The Battle of the Bulge too.










Posted by ForLSU56
Rapides Parish
Member since Feb 2015
5582 posts
Posted on 2/18/21 at 9:44 am to
Collector
Do you have a copy of WW II In Pictures? The two book set I have was my mothers and it is amazing some of the pictures that were captured during WWII.

Posted by fr33manator
Baton Rouge
Member since Oct 2010
134653 posts
Posted on 2/18/21 at 10:37 am to
quote:

I second the recommendation to listen to Blueprint for Armegeddon


I think I’ve listened to it 6 times in total. Easily the best piece of media I’ve consumed on WW1 and with each listen I come out with a little more understanding and knowledge gleaned.

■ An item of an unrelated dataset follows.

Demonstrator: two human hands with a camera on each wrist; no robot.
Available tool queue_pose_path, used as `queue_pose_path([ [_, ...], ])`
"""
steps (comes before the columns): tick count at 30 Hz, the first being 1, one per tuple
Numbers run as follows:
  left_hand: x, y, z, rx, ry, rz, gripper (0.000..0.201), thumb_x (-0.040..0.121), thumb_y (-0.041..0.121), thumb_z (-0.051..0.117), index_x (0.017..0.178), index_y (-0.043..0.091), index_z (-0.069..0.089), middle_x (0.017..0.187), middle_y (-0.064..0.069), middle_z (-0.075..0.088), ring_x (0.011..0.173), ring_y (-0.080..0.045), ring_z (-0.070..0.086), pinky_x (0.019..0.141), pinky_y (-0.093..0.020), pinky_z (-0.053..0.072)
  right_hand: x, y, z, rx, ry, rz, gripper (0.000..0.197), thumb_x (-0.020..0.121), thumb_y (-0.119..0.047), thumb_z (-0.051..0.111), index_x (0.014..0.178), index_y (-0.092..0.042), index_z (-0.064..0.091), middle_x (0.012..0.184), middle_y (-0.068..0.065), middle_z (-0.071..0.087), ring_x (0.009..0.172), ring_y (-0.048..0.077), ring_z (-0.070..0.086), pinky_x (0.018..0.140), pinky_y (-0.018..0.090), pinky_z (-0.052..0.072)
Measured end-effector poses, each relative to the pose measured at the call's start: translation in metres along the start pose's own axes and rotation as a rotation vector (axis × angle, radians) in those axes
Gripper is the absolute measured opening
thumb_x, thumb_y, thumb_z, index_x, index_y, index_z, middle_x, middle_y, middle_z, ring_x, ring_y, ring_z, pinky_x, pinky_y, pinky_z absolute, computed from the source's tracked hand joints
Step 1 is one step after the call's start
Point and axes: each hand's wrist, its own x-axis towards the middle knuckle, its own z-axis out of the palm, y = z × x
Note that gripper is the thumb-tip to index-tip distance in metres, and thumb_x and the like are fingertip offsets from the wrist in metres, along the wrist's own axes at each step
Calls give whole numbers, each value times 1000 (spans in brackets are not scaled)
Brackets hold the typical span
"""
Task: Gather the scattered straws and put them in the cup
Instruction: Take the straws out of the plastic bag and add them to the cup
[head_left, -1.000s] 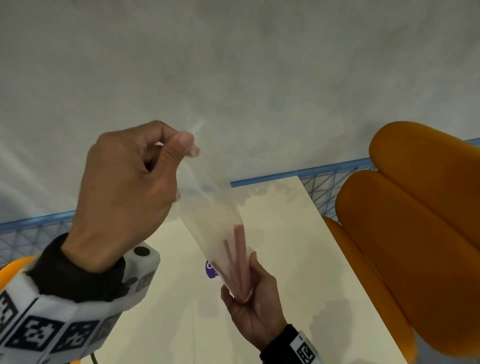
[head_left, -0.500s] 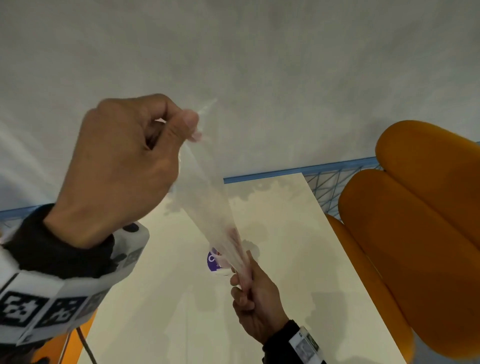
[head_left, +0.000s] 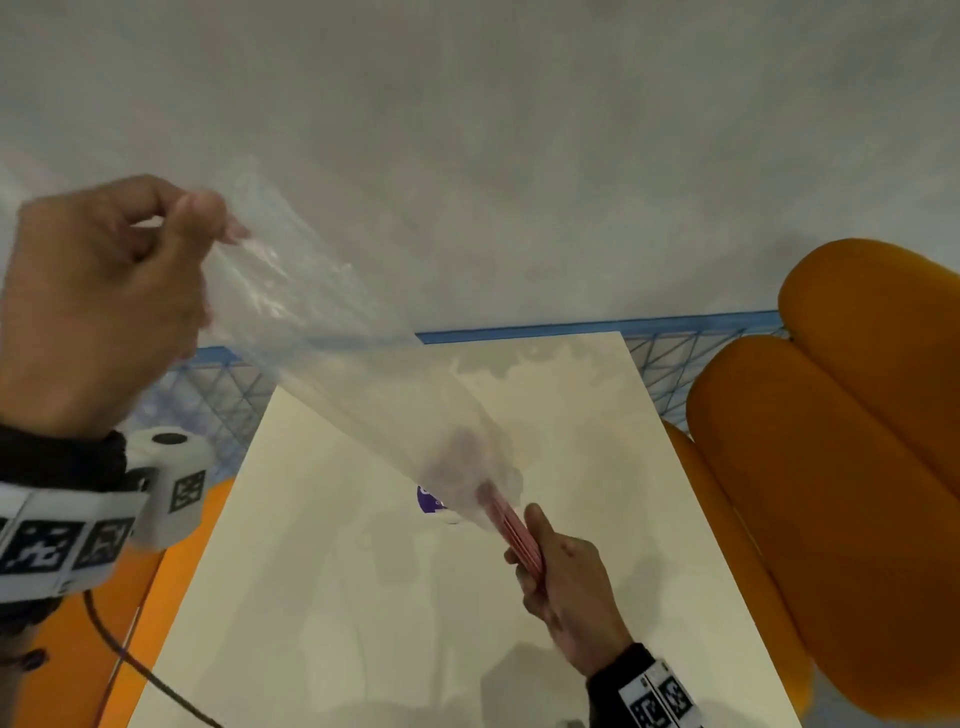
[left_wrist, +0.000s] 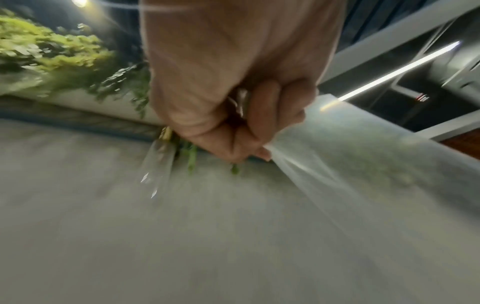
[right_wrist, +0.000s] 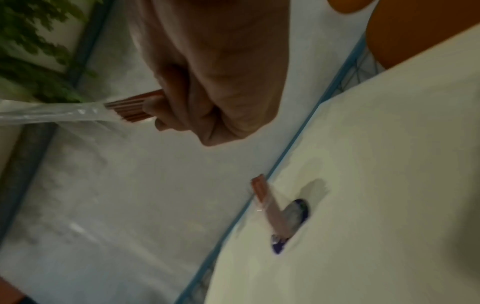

I really enjoy the little vignette about how an explorer sets out for the Antarctic right before the war is to kick off and they get shipwrecked and stranded and have to survive all sorts of awful conditions (a story all in itself) and when the survivors get rescued he inquires as to how the war turned out, nonchalant...and the response is basically, “you haven’t heard? The world has gone mad.”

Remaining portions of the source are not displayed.